* **BRIEF**
From the records below, copy every line that contains the word "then".
■ ■ ■ ■
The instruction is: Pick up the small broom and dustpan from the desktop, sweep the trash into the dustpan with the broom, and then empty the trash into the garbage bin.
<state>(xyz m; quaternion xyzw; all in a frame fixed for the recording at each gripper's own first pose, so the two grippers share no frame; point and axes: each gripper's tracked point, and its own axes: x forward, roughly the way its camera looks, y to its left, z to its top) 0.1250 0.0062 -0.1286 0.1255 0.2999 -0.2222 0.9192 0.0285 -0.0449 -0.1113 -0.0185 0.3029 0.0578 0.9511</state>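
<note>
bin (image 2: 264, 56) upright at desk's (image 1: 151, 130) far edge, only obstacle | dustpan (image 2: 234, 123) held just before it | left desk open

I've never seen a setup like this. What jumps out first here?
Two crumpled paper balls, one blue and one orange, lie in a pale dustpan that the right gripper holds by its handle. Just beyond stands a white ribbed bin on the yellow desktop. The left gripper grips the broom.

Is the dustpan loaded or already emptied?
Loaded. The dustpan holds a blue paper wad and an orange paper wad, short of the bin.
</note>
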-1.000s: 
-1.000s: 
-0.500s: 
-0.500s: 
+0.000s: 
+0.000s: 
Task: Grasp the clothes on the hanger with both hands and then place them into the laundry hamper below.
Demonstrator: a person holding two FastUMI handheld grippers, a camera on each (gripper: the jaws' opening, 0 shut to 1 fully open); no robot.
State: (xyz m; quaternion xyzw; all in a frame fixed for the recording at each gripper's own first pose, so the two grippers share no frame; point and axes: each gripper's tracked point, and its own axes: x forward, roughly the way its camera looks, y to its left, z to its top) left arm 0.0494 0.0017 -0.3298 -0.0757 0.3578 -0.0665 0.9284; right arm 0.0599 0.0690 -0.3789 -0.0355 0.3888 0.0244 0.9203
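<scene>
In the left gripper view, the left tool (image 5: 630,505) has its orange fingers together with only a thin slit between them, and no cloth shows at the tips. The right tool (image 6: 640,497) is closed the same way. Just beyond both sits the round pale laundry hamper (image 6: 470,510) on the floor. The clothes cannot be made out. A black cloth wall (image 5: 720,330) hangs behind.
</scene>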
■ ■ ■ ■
* **EXERCISE SOLUTION**
The instruction is: Pick up the small broom and dustpan from the desktop, sweep the trash into the dustpan with the broom, and then empty the trash into the garbage bin.
Task: Grasp the clothes on the hanger with both hands and then place them into the laundry hamper below.

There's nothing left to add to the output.